AI Infrastructure Security Risks Skyrocket as 99.9% of Fixable Vulnerabilities Remain Unpatched
A new report from Orca Security reveals a critical gap in AI security, with nearly all fixable vulnerabilities in AI deployments left unaddressed, exposing organizations to significant risks.

Organizations are rapidly adopting Artificial Intelligence (AI) technologies, integrating them into cloud environments and development workflows. However, this swift expansion is outpacing the implementation of basic cybersecurity hygiene, leaving AI infrastructure highly vulnerable. Orca Security's 2026 State of AI Security Report highlights that 81.2% of companies utilizing AI packages harbor known vulnerabilities, and a staggering 99.9% of alerts for fixable AI vulnerabilities go unaddressed.
The report underscores that AI has evolved into a critical operational layer, yet security maturity has not kept pace. AI agents, embedded within development processes, gain access to sensitive codebases, credentials, and environment variables, creating new and expanded attack surfaces.

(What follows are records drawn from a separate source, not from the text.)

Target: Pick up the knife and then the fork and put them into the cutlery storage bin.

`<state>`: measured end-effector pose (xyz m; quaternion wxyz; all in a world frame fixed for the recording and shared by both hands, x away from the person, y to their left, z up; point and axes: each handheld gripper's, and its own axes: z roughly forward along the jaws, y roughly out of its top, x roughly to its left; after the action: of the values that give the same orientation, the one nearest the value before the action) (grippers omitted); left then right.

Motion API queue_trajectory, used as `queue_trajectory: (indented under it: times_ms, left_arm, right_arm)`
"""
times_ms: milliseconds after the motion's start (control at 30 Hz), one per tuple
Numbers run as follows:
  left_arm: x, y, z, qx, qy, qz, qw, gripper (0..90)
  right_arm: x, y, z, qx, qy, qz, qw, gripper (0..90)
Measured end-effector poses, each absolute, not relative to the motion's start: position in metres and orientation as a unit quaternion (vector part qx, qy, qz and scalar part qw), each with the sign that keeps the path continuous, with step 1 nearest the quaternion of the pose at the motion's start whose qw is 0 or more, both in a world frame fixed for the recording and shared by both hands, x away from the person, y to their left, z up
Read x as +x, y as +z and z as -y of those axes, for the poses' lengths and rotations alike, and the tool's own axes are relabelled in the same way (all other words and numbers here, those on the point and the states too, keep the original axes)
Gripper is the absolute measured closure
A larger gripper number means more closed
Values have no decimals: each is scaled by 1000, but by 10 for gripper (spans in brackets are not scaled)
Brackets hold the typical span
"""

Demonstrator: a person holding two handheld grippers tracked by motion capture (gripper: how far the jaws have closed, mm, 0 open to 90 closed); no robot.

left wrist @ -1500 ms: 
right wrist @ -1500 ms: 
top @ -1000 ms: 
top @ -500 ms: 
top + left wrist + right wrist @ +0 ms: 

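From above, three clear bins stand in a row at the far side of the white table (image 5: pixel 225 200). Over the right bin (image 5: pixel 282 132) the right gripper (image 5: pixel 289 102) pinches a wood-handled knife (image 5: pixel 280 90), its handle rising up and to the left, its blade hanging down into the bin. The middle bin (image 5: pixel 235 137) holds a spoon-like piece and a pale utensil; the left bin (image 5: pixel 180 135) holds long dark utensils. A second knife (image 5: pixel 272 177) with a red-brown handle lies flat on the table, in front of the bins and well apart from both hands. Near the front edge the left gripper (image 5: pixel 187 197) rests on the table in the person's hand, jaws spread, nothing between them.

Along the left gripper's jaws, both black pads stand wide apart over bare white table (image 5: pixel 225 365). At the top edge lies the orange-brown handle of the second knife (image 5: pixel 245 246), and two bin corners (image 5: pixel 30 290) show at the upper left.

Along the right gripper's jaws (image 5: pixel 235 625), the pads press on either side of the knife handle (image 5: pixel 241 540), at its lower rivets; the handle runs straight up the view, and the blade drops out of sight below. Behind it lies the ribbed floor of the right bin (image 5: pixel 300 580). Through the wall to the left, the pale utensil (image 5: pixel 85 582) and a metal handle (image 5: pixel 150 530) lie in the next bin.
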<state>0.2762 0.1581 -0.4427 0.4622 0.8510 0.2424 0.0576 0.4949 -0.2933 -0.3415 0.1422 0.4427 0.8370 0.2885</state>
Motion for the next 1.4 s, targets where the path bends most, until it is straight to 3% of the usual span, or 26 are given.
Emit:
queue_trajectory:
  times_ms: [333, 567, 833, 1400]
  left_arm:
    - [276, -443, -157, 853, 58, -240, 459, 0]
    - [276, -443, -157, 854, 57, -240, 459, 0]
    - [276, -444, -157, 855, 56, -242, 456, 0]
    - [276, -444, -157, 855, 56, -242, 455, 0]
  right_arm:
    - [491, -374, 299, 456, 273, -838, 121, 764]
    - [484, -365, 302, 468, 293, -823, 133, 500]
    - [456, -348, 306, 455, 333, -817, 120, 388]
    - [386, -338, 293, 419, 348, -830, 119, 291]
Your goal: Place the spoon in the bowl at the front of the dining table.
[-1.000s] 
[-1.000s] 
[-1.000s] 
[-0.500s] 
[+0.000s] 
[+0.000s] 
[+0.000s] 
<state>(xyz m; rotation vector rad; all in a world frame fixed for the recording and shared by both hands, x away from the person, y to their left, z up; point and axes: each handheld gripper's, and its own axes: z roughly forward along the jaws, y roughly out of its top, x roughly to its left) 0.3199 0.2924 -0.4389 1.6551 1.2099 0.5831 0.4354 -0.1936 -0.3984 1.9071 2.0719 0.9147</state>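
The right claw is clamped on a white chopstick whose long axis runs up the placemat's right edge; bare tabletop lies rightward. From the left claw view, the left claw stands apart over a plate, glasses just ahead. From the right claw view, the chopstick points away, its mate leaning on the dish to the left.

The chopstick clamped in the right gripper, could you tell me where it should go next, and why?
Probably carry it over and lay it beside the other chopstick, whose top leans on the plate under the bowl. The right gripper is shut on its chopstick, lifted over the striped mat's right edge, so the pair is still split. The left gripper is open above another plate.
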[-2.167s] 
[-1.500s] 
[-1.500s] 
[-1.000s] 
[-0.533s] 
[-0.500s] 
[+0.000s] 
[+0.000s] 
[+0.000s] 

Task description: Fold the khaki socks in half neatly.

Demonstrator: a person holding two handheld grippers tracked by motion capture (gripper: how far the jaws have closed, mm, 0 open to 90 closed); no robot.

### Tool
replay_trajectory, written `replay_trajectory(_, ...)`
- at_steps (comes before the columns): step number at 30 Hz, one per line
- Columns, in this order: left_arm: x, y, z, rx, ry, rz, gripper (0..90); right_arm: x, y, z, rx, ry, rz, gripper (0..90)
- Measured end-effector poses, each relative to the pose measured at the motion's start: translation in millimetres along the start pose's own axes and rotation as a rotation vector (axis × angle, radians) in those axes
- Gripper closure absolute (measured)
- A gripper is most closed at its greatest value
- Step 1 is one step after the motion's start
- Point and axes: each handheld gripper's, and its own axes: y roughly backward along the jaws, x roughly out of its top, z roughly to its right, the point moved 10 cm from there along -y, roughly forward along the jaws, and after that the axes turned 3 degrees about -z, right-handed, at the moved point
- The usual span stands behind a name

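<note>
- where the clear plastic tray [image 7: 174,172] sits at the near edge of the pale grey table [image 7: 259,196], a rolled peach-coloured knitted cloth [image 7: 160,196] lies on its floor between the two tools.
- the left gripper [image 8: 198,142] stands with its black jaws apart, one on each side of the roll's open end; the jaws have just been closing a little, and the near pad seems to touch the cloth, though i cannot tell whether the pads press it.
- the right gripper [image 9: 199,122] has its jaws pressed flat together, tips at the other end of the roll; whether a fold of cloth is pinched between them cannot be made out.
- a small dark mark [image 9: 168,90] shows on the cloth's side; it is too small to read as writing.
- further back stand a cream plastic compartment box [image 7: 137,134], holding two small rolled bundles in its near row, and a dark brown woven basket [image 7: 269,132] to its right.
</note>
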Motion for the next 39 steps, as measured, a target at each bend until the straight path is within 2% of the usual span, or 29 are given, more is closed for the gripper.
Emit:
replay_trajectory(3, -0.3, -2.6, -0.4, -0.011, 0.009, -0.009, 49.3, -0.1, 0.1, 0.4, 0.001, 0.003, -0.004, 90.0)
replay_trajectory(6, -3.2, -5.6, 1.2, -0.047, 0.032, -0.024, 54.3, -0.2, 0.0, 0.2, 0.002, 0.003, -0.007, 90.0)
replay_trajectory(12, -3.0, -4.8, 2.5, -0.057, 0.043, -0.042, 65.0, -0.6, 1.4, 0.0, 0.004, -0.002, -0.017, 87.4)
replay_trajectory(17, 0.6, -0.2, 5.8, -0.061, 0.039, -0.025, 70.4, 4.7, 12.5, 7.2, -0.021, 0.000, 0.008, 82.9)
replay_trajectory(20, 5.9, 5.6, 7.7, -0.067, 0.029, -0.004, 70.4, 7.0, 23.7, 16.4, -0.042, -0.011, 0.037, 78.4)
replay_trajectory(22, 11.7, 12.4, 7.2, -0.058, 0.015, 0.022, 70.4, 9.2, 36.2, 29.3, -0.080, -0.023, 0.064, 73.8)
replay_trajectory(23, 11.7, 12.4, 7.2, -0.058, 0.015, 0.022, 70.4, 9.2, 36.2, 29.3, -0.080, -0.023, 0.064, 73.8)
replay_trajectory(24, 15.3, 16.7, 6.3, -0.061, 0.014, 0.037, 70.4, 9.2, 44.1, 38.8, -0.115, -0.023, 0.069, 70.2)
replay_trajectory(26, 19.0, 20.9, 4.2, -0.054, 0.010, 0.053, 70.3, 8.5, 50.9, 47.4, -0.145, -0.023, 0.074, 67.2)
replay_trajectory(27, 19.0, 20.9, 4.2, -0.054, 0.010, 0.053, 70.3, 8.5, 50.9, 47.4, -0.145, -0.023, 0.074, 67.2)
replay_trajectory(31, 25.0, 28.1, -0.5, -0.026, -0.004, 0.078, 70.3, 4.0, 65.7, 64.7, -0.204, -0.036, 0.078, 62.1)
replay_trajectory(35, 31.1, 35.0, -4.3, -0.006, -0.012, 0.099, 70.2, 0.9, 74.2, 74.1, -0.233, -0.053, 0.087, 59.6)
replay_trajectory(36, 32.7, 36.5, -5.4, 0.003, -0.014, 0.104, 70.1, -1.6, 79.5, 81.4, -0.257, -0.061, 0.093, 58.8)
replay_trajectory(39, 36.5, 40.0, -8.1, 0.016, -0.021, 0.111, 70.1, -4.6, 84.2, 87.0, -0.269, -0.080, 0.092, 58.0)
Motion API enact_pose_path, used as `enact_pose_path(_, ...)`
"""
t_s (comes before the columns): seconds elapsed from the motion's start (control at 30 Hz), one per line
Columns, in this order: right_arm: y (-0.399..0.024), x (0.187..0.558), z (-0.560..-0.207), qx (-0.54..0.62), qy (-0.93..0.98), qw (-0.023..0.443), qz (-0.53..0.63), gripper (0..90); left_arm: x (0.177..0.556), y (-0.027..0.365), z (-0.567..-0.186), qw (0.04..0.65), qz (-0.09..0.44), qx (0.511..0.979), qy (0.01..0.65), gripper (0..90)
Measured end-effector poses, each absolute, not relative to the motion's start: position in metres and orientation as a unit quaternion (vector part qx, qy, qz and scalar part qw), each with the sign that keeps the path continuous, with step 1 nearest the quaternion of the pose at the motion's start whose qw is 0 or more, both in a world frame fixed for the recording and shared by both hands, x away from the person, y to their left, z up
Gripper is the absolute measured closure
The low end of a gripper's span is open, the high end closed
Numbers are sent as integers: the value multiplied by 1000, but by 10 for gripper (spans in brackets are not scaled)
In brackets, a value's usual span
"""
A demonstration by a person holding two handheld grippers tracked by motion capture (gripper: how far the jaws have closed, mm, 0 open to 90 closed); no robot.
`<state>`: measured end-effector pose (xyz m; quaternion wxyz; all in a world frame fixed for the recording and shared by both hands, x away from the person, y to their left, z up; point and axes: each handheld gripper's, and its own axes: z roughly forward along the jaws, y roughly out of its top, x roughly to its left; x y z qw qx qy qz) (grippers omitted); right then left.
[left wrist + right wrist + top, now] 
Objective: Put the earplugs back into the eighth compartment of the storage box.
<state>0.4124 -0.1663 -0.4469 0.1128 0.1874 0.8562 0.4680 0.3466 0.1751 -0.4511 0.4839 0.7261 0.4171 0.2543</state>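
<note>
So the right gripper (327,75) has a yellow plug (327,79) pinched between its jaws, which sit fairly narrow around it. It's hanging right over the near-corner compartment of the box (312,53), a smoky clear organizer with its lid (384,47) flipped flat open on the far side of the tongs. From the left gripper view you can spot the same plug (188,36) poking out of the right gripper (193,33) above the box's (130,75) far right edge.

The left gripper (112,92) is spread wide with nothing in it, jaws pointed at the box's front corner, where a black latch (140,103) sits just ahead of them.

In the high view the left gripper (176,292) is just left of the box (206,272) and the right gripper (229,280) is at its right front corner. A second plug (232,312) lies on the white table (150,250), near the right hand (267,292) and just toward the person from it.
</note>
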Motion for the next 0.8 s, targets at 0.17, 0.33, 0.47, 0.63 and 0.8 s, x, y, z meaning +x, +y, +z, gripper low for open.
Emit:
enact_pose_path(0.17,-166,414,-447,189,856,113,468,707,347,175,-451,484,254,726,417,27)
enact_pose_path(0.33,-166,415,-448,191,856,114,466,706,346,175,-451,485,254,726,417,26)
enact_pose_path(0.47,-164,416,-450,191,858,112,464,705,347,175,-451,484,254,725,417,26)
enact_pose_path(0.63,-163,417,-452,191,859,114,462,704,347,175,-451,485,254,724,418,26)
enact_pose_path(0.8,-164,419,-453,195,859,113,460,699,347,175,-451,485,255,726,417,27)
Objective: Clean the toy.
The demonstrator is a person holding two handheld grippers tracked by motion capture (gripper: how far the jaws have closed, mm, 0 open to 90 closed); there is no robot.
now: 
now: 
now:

Furthermore, the adoption of Retrieval-Augmented Generation (RAG) pipelines allows Large Language Models (LLMs) to access internal documents and proprietary data, increasing the potential impact of any security breach.
Across the major cloud providers, a significant majority of AI cloud service users have not implemented customer-managed encryption keys for their AI services. This lack of robust encryption, coupled with complex AI ecosystems connected to enterprise data, cloud services, and production workflows, creates a fertile ground for attackers. The report identifies five key layers of the AI stack where attackers are focusing their efforts: package registries, model hubs, developer tools, agent frameworks, and brand trust.
Compounding the issue, AI packages often inherit vulnerabilities from their dependencies, some disclosed years ago. While many organizations previously deprioritized patching AI packages due to perceived difficulty in exploitation, the current landscape shows a near-complete disregard for available fixes. Orca Security categorizes new AI-related package vulnerabilities into three primary areas: SDKs for hosted AI models, frameworks for building AI agents, and the rapidly growing Model Context Protocol (MCP) ecosystem.
The management of AI agents and RAG systems presents further challenges. Many AI agents operate with default permissions and lack runtime separation from production systems, offering attackers opportunities for command execution and lateral movement. The widespread deployment of vector databases, used to connect LLMs with internal data, averages nearly four per business, making consistent security policy enforcement across diverse platforms difficult.
This rapid proliferation of AI technologies—spanning models, agents, packages, and cloud services—has outpaced the ability of security teams to inventory and secure them. Each AI component introduces its own security model, access controls, and compliance requirements, creating a complex governance gap. The report also notes that nearly 30% of AI adopters store AI keys insecurely, often committing them to code repositories where they can remain accessible long after removal.
Attackers are increasingly targeting AI infrastructure by exploiting excessive permissions, public endpoints, weak authentication, and predictable configurations. Common misconfigurations across platforms like Amazon SageMaker, Azure OpenAI, and Google Vertex AI include missing encryption and broad access privileges. The reliance on provider-managed encryption keys further limits customer control over data access and key management.
As governments worldwide, including the EU and the US, expand AI regulations, organizations face increasing pressure to address these security deficits. The findings from Orca Security's report serve as a stark warning: the rapid advancement of AI capabilities must be matched by a commensurate investment in security practices to prevent widespread exploitation and data compromise.